Brief
From the material below, pull each line containing the string "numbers".

Given information

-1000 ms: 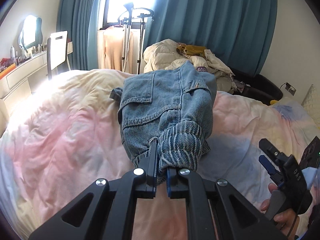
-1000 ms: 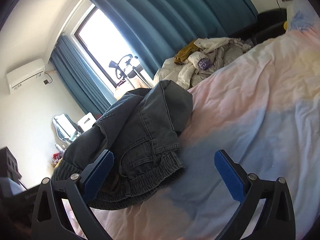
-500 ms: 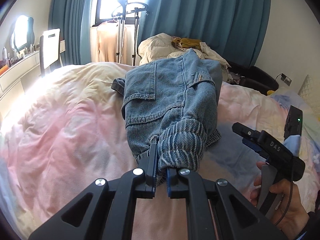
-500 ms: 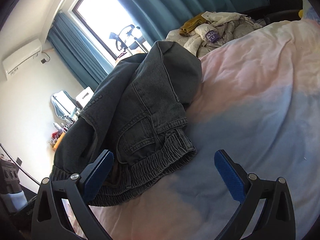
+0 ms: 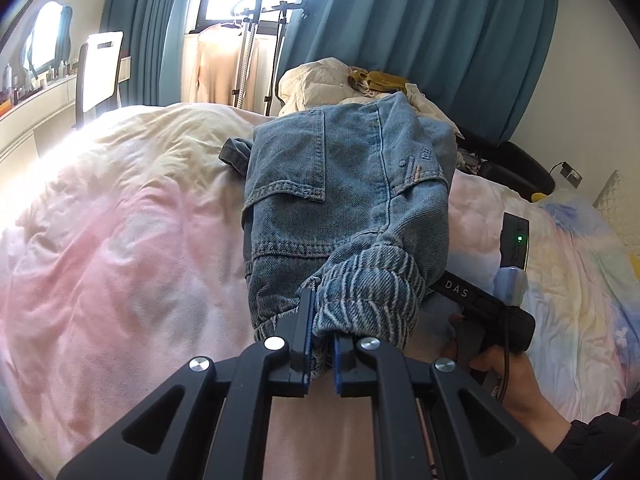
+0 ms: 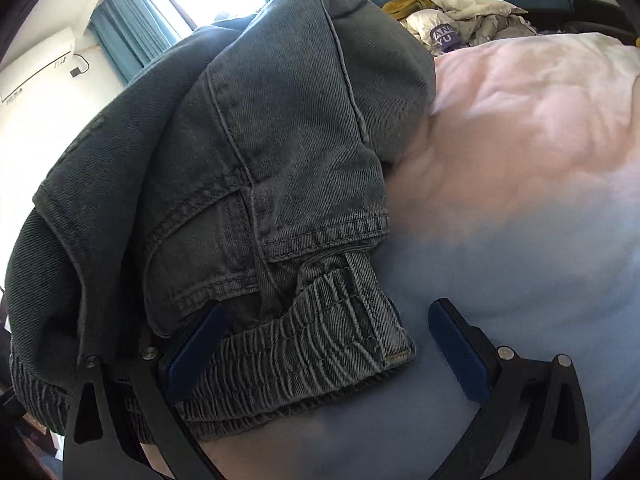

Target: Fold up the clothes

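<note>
A pair of blue denim jeans [image 5: 344, 200] lies bunched on the pastel duvet [image 5: 120, 264]. My left gripper [image 5: 322, 344] is shut on the gathered elastic waistband [image 5: 368, 300] and holds it up off the bed. My right gripper [image 6: 332, 344] is open; its jaws straddle the waistband's other corner [image 6: 320, 344] without closing on it. The right gripper's body also shows in the left wrist view [image 5: 492, 312], just right of the jeans. The rest of the jeans [image 6: 248, 128] rises in a heap in front of the right camera.
A pile of loose clothes [image 5: 360, 88] lies at the far side of the bed, also seen in the right wrist view [image 6: 460, 20]. A garment rack [image 5: 256, 48], a white chair [image 5: 100, 72] and a dresser stand by the teal curtains [image 5: 440, 40].
My right gripper has moved in to the jeans' waistband, and its open jaws now straddle the corner. The left gripper has kept its hold on the waistband.
</note>
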The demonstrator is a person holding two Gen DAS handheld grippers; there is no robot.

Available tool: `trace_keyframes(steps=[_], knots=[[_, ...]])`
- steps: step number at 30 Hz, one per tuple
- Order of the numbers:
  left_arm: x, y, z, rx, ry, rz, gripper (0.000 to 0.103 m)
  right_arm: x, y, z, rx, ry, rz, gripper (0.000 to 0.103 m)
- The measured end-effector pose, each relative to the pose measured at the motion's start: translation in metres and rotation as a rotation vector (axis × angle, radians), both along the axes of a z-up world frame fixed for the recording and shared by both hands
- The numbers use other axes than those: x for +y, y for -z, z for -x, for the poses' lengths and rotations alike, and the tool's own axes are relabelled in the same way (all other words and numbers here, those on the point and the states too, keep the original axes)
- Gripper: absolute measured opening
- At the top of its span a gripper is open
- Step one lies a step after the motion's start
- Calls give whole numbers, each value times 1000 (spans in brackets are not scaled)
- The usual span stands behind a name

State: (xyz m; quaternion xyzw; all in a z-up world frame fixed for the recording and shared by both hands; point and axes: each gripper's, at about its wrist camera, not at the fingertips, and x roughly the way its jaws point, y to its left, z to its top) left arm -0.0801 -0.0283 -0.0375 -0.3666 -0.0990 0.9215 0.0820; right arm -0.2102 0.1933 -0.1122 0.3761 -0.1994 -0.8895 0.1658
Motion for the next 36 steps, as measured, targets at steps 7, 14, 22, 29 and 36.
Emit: trace_keyframes(steps=[7,14,22,29,36], knots=[[1,6,6,-5,22,-7,7,-13,-19,-5,90,-90,2,88],[-10,3,3,-12,10,-72,7,6,3,5,-54,-7,141,82],[-18,3,4,-27,22,-143,7,4,-10,-1,-70,61,38,32],[-12,-3,-12,-70,124,-261,11,22,-92,-52,139,148,50,16],[0,-12,-44,-62,253,-321,35,34,-155,-116,283,171,-7,15]])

Written solution
- Order of the numbers:
- The numbers use other axes than those: x for +y, y for -z, z for -x, for the poses' lengths and rotations alike, and the tool's own axes are relabelled in the same way (all other words and numbers here, those on the point and the states too, keep the original axes)
- Calls give whole numbers, each value times 1000 (spans in brackets are not scaled)

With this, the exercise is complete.